Lui alzò le sopracciglia.
«Sì: violenza. Una violenza decisa. A volte è l’unica soluzione. L’ho scoperto a mie spese…» La sua voce si spense pian piano.
«Mi dispiace» replicò lui a bassa voce. «Ero talmente preoccupato che non ho pensato di chiederti di tuo figlio. Dovresti aver saputo qualcosa ormai.»
«Finalmente è in India, lontano dal Tibet, tra le montagne che dominano Dharamsala… al sicuro.»
«Ne sono lieto» mormorò Pendergast. Calò di nuovo il silenzio. Ma quando l’agente fece per alzarsi dalla sedia, Constance riprese a parlare.
«C’è qualcos’altro.» Indicò alcune fotografie e documenti. «Avverto qualcosa di insolito riguardo a questo Alban. Qualcosa di unico nel suo modo di percepire la realtà.»
«Di cosa si tratta?»
«Non ne sono sicura. In qualche modo lui vede… sa… più di quanto riusciamo a fare noi.»
Pendergast parve perplesso. «Non riesco a capire.»
«Non lo capisco bene neanch’io. Ma avverto che possiede qualche potere, come un altro senso, che in un essere umano normale è poco sviluppato o assente.»
«Un altro senso? Come un sesto senso? Chiaroveggenza?»
«Nulla di tanto ovvio. Qualcosa di più sottile, ma forse persino più potente.»
Pendergast rifletté un istante. «Sono riuscito a entrare in possesso di alcuni vecchi documenti, rinvenuti in un rifugio nazista su Upper East Side. Riguardano la famiglia Esterhazy e fanno riferimento a qualcosa chiamato Kopenhagener Fenster.»
«La finestra di Copenaghen» tradusse Constance.
«Sì.

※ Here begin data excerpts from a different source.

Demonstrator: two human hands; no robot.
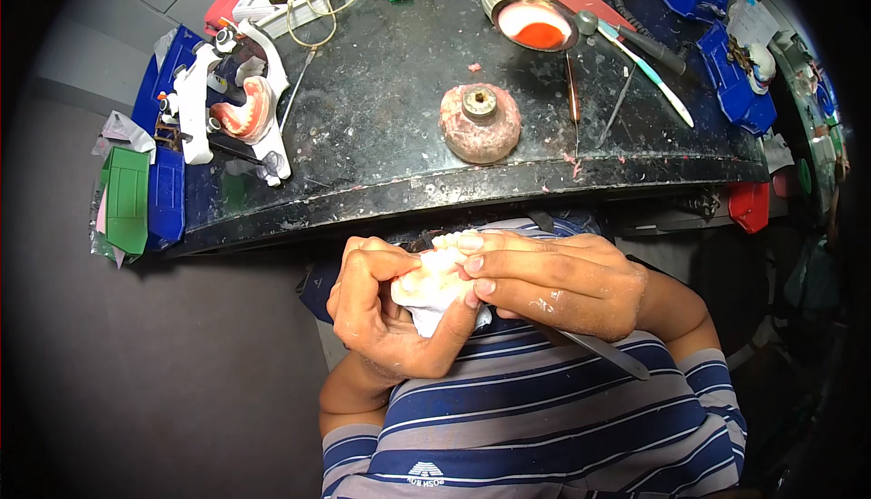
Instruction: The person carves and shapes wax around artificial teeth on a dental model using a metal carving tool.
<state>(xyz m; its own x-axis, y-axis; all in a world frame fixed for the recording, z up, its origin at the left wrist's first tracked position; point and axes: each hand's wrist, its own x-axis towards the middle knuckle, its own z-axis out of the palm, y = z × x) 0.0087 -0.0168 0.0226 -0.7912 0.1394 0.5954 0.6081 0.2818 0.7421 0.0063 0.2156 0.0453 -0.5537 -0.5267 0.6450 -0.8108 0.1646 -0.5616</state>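
Note:
In front of my striped shirt, both hands hold a pale dental cast (435,292) with a row of teeth on its far edge. My left hand (386,304) is closed round its left side and underside, with the thumb at the near edge. From the right, my right hand (567,281) presses its fingertips against the teeth and right side. A flat metal tool (603,354) sticks out below my right palm, tucked in that hand; its working end is hidden. The fingers cover much of the cast.
On the black bench stand a wax-smeared burner (479,125), a pan of red melted wax (537,27) and a white articulator (195,109) with a pink denture (247,111). A toothbrush (649,77) and thin instruments lie right. Blue bins (739,82) line the sides.

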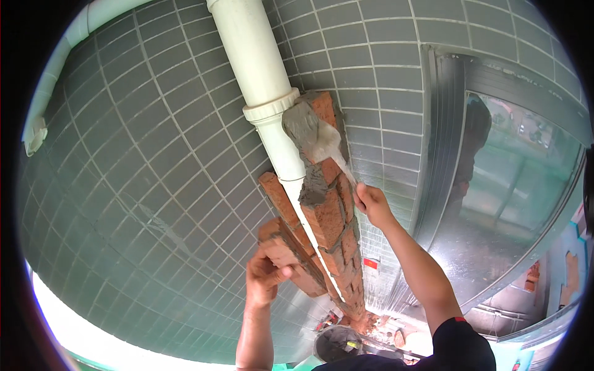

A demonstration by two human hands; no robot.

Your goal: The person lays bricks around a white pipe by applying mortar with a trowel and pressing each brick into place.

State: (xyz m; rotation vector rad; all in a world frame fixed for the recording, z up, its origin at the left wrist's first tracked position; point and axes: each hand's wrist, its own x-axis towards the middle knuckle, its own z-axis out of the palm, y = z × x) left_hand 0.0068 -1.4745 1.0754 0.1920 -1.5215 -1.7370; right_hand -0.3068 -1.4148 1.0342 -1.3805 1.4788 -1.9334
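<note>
Left hand (265,275) at about 7 o'clock from view centre, closed in a grip, thumb (284,272) pointing toward 2; bare left forearm (255,337) runs almost straight up toward 12. Right hand (373,205) sits higher, between 3 and 4 o'clock, curled fist-like. Bare right forearm (427,275) slants up from 5 toward 11, wrist roughly in line.

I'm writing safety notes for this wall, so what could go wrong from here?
Mortar at the trowel might smear onto the white pipe close beside it. The brick gripped only by the left hand could slip and drop.
</note>
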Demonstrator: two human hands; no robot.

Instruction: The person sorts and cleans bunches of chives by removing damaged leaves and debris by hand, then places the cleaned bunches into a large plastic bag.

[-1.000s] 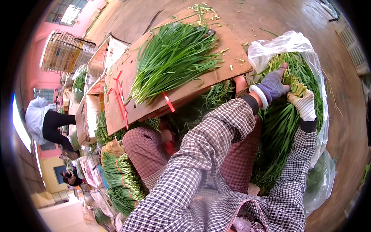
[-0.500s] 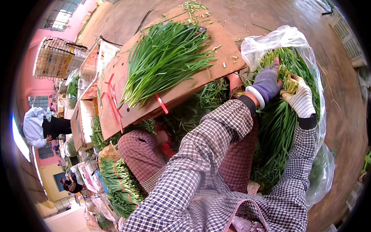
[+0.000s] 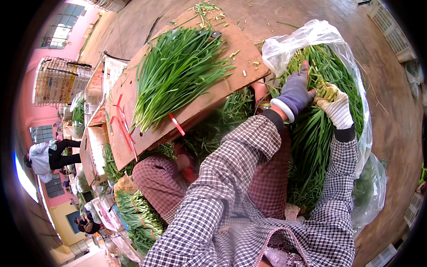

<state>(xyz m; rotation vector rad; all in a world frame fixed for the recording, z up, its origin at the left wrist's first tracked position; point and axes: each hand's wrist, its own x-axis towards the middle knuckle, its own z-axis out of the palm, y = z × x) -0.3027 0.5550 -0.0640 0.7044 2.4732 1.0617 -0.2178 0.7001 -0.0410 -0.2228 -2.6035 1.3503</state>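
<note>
On the right, a clear plastic bag (image 3: 321, 30) lies open around a heap of long green garlic chives (image 3: 311, 142), their pale stem ends toward the far side. My right hand (image 3: 338, 109), in a white knit glove, is closed round a bundle of these stem ends. Just left of it, my left hand (image 3: 294, 91), in a purple-grey glove with bare fingertips, rests against the stems, index finger stretched out and thumb apart. A white bangle (image 3: 284, 110) circles the left wrist. A loose pile of chives (image 3: 178, 71) lies on the brown board (image 3: 249, 58).
Red-and-white ties (image 3: 176, 124) lie at the board's near edge and left corner. Tied chive bundles (image 3: 140, 218) are stacked at lower left. Trimmed stem bits (image 3: 218, 15) litter the board's far end. A person (image 3: 49, 155) stands far left. Crates (image 3: 391, 31) line the right side.
The whole view has shifted slightly, so the board and bag sit further left. Both hands stay at the stem ends, the right still gripping its bundle. The person at far left has changed posture.
</note>
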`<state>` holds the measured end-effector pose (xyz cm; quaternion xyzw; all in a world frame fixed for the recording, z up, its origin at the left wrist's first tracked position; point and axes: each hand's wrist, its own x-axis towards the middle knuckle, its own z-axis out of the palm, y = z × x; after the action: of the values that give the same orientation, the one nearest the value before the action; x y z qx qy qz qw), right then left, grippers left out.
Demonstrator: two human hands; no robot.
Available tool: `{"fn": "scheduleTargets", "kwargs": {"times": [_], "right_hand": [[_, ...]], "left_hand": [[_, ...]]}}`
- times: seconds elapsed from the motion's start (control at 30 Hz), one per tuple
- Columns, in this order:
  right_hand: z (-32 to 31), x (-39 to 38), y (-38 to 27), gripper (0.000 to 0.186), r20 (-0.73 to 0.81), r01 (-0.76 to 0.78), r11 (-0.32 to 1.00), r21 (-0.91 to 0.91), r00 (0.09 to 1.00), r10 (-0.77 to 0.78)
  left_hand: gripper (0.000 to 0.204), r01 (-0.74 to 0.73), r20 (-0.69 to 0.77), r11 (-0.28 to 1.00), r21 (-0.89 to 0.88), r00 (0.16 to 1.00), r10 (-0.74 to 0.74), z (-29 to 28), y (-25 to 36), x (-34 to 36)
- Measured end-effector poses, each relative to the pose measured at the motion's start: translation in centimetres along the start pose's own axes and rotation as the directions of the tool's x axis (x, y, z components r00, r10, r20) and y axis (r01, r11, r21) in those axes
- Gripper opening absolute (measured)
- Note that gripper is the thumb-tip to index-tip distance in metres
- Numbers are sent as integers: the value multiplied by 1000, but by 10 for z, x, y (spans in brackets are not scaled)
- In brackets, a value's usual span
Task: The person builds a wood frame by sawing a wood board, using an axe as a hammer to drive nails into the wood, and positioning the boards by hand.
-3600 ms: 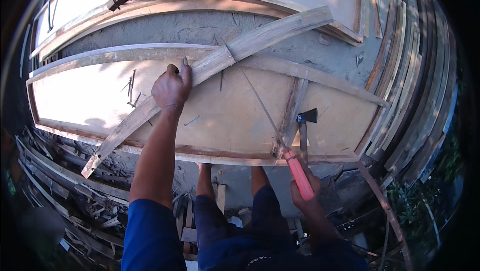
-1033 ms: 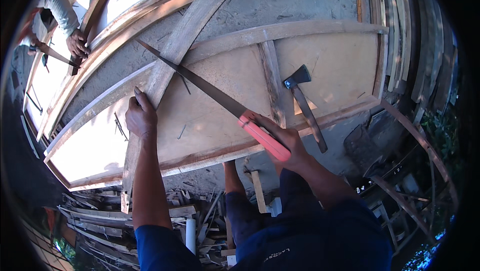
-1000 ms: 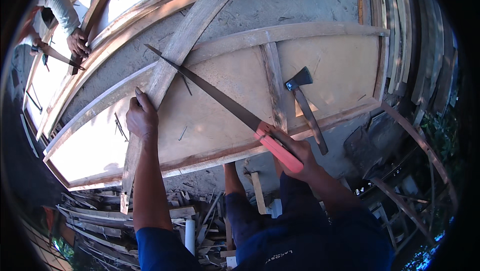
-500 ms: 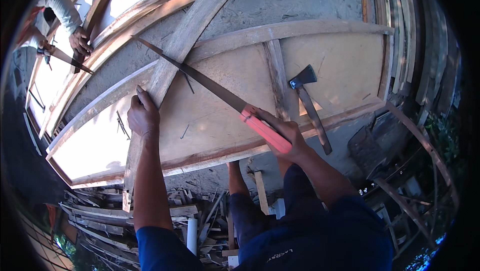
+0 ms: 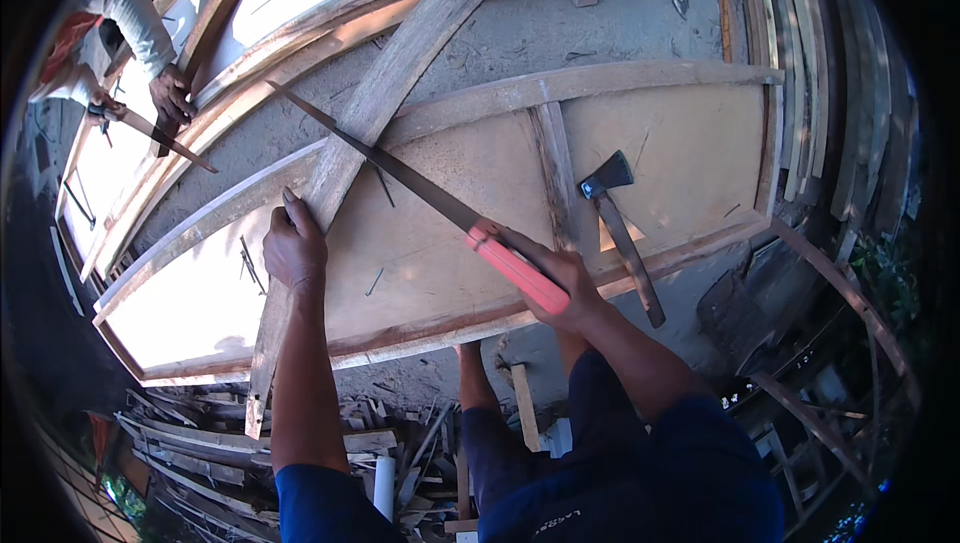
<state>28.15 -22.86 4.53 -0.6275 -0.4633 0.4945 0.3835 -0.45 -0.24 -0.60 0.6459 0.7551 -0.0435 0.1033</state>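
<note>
In my right hand (image 5: 566, 281) is a handsaw (image 5: 430, 185) with a red handle, fingers wrapped round the grip. Its long dark blade lies across a weathered wooden plank (image 5: 415, 48), the tip reaching past the plank's far left side. My left hand (image 5: 297, 246) is closed on that same plank, below the blade, with the thumb up along its edge. Slantwise, the plank rests over a framed wooden panel (image 5: 460, 163). A hatchet (image 5: 622, 228) with a dark head and wooden handle lies on the panel to the right of the saw.
At the upper left, a co-worker's hands (image 5: 170, 95) work another handsaw (image 5: 165, 138) at a piece of wood. Nails (image 5: 248, 263) lie on the panel. Scrap wood (image 5: 220, 443) is heaped near my legs. Long boards (image 5: 800, 63) are stacked at the right.
The view has shifted a little, so the panel sits lower. My handsaw has slid slightly forward across the plank. The co-worker's saw reaches farther toward the right. My left hand keeps its hold.
</note>
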Motion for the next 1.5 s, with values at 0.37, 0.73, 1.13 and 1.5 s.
{"fn": "scheduleTargets", "kwargs": {"times": [0.37,0.73,1.13,1.5], "right_hand": [[43,118,-2,66,-158,145,989,26,978,-139],[-8,-29,-7,60,-65,25,994,-105,997,-32],[6,8,-4,63,-63,2,999,-49,998,-6],[29,90,1,62,-145,97,994,43,985,-90]], "left_hand": [[68,-9,25,999,-37,1000,10,1,20,0],[67,24,69,1000,17,997,-26,-1,5,-4],[68,31,50,999,-14,998,-30,-4,-1,1],[67,-5,45,1000,0,999,5,2,13,-3]]}}
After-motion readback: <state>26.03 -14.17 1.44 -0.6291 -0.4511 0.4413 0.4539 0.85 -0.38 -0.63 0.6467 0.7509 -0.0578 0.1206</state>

Le carte la nominano di frequente, senza mai spiegare di cosa si tratti. Sembra avere a che fare con la manipolazione genetica o la meccanica quantistica. O forse una combinazione delle due. Ma è chiaro che gli scienziati che lavoravano sulla finestra di Copenaghen credevano che fosse una grande promessa per il futuro della razza dominante. Forse è collegata al potere di cui parli.»
Constance non replicò. Nel silenzio, Pendergast strinse i pugni. «Seguirò il tuo consiglio.» Guardò l’orologio. «Posso arrivare in Brasile per l’ora di cena. Chiuderò questa faccenda, in un modo o nell’altro.»
«Fa’ molta attenzione. E ricorda le mie parole: talvolta la violenza è l’unica risposta.»
Lui chinò la testa, fissandola con gli occhi scintillanti, argentati. «Voglio che tu lo sappia: se non riesco a portare con me Tristram, sano e salvo, non tornerò. Sarai sola.»
L’espressione distaccata, quasi profetica, sul viso della donna svanì, sostituita da un lieve rossore prese. I due si scambiarono una lunga occhiata. Poi, Constance sollevò una mano e accarezzò la guancia di Pendergast.
«In questo caso, forse addio» gli disse.
L’agente le prese la mano con delicatezza. Poi si alzò per andarsene.
«Aspetta» mormorò Constance.
Pendergast si voltò. Il rossore sul viso di lei si fece più intenso. Abbassò lo sguardo, per non incrociare quello dell’uomo.
«Carissimo tutore» concluse Constance con una voce talmente bassa da risultare quasi impercettibile. «Spero… spero che troverai la pace.»